Another of my clients had me sweep, mop and sanitize every floor in her house each day. It was a big house, and she had no pets or other family members living there. It seemed rather excessive. Her background was as a microbiologist, and her specialty was in virulent strains of toxic bacteria. Suddenly the excessively sanitary floors made sense. I still don’t keep my floors nearly that clean, but in my case, ignorance is bliss.
I have a client who although she has lived here for 56 years, still considers herself Canadian, and would be very insulted if I called her an American. She has rituals that she practices daily with a statue of the queen of England. I consider myself an American, because I am by birth. I do not practice rituals with any statues. It’s not wrong that she believes differently than me. We certainly have a different personal culture though.
One of the clients I have cared for has advanced dementia. She is in her 90’s and is convinced that she is pregnant. Although the idea of it is humorous to many of us, for her it is very real. When she beams at someone who enters her room and gladly shares her good news with them, she doesn’t expect them to laugh at her or to tell her that she really isn’t pregnant. In her mind, she is. Understanding that she raised 10 children over the course of almost 30 years and was a stay at home mom who devoted her life to mothering helps me understand why this part of her life has come back to visit later. So I smile and ask her what she plans to name this baby, and when it is due.
Some of my clients prefer that I use bleach on every dish I am rinsing to put into the dishwasher.
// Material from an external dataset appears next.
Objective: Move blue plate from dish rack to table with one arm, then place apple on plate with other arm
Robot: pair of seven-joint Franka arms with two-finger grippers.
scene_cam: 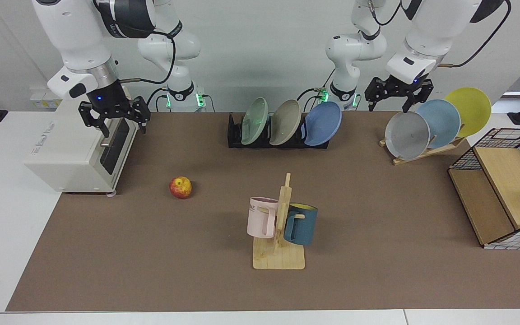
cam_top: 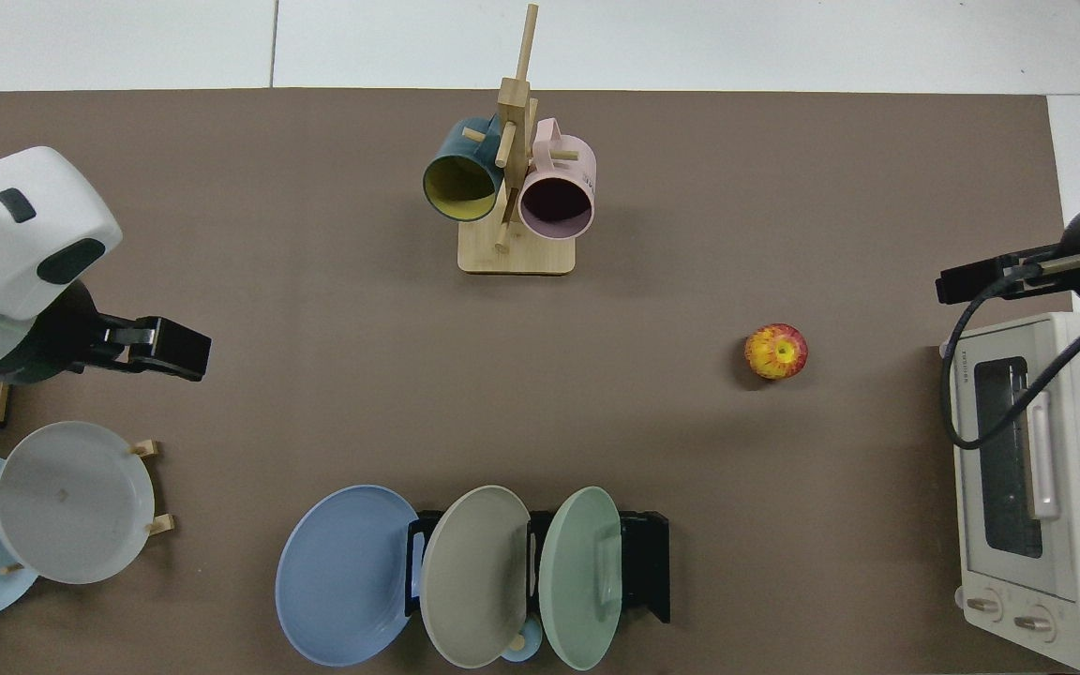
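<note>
Blue plate (scene_cam: 323,123), matte, round and shallow, leans in end slot of the black slotted dish rack (scene_cam: 234,132), beside a beige plate (scene_cam: 285,122) & a pale green plate (scene_cam: 255,121). Apple (scene_cam: 180,187), red w/ yellow patches, sits on the brown matte table (scene_cam: 377,253), well apart from rack. Left gripper (scene_cam: 387,100) hangs over the wooden plate stand (scene_cam: 427,151), fingers spread, nothing held. Right gripper (scene_cam: 120,122) hangs by the white toaster oven (scene_cam: 68,155), fingers apart, empty.
</note>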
Others don’t even own dish detergent, and figure that hot water and a good scrubbing is good enough. At home I wash my dishes by hand with hot soapy water. To my knowledge, none of us has become ill from having dishes that were too clean or not clean enough.
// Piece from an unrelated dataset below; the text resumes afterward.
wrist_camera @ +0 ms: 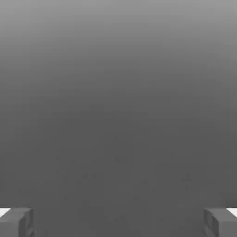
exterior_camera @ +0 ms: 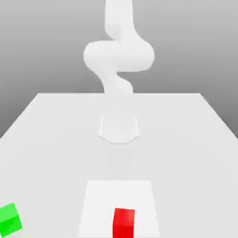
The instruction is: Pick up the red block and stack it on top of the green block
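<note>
The big white tabletop (exterior_camera: 51,153) is holding up the tall white arm (exterior_camera: 119,56). The gripper (wrist_camera: 118,223) is opening wide and holding nothing. The red block (exterior_camera: 124,222) is sitting out in front of the arm's foot, seemingly on the white square (exterior_camera: 104,200); I can't tell which way it is lying from the gripper. The green block (exterior_camera: 9,221) is sitting well apart, toward the exterior view's left.
</note>
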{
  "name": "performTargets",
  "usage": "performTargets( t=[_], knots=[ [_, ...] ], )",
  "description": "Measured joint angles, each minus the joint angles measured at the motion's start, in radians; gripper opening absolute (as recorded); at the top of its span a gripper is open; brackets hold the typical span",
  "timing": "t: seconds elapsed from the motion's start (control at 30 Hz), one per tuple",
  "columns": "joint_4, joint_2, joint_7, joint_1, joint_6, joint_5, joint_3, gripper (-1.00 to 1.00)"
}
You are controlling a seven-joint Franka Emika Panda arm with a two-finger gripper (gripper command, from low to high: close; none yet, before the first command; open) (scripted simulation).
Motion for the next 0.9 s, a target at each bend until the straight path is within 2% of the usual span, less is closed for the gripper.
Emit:
performTargets(
  t=[0.9],
  knots=[
    [-0.132,0.984,0.137,-0.021,0.393,-0.029,0.04,0.0]
  ],
)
We all have our own culture. It is based on our experiences, our mentors, our community, our fears, our strengths, our preferences, and our dislikes. We are all unique. We all have something to offer the world, both as individuals, and as families. We have many things we can learn from the world also. I have learned that there are many right ways to do most things. I have learned that being unique is ok, and even desirable. I have learned that no matter who I marry one day, we will have cultural differences that we will need to work out with good conflict resolution skills and the art of compromise. I have learned that people are greatly varied, and yet very much the same on the inside. We are all driven by a desire to be loved and accepted. We are all beautifully individual. I have also learned that I prefer my home to be cleaner than many, and dirtier than some, and there is nothing wrong with that. I have learned to be patient, and try to understand why someone does the things they do before jumping to the conclusion that my way is superior. Maybe it isn’t. Or maybe for me it is, but I have learned a new way that I do not prefer to do something.
Next time you see someone do something that to you seems ridiculous to you, consider getting to know them, or politely asking why they do that. Maybe you will learn a new way to do something. Maybe you will discover that what they do still makes no sense to you, but they are a lovely individual. Either way, you will learn. And in my experience, learning is usually superior to judging.